What does all this have to do with librarianship? Well, librarians (and cops, for that matter) are among the few workers whose workspace is a also public space. It's not unusual for us to encounter homeless, drunk, and or unstable people regularly at work. And we have to deal with them, ourselves. And because we do, we need to be sensitive to that person, as well as anyone else in the library potentially affected by the interaction.

If a homeless or drunk person walked into an office building, there are people and protocols in place to deal with them, usually before they wander up to some unsuspecting worker's cubicle.

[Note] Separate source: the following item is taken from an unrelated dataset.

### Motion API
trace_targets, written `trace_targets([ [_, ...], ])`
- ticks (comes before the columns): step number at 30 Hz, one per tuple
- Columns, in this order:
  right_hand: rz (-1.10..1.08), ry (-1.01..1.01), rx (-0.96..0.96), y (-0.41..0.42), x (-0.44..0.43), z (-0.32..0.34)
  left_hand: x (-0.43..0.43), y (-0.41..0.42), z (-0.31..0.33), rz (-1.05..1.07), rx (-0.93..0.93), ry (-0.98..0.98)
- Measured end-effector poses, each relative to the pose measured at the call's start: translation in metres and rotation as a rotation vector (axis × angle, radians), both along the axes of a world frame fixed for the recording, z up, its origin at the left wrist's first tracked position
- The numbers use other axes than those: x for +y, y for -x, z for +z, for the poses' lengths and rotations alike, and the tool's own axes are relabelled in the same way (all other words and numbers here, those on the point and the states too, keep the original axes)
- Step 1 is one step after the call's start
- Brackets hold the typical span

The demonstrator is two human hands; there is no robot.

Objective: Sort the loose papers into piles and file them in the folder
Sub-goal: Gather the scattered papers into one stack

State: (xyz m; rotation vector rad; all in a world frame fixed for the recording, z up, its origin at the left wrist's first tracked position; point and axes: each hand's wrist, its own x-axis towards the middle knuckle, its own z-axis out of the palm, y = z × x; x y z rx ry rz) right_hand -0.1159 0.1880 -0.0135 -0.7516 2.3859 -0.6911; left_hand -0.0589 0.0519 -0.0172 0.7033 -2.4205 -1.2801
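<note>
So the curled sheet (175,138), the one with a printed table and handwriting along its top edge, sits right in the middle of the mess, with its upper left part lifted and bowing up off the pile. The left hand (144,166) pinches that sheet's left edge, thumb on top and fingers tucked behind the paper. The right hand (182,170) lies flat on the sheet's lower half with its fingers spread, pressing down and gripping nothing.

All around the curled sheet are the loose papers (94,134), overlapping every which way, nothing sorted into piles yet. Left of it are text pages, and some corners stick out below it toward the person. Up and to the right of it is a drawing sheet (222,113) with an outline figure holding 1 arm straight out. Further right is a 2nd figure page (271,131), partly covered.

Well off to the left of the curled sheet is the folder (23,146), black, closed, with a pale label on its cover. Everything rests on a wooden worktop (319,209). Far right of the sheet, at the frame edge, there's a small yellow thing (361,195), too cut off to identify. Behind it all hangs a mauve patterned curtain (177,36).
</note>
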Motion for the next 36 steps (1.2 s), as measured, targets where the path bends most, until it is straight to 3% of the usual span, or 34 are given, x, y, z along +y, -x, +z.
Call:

I've worked as a security guard and had to use such protocols to assist homeless guys out of the building's lobby—the office's front porch, if you will. Still, the police were never involved.

The guy on Berlin's porch should certainly be grateful his local police seem to take the "keeper of the peace" part of their jobs as seriously as they do the "law enforcement" part. And Berlin is lucky to live in a precinct so responsive and willing to step in for him. I hope neither takes their police—or their public librarians—for granted.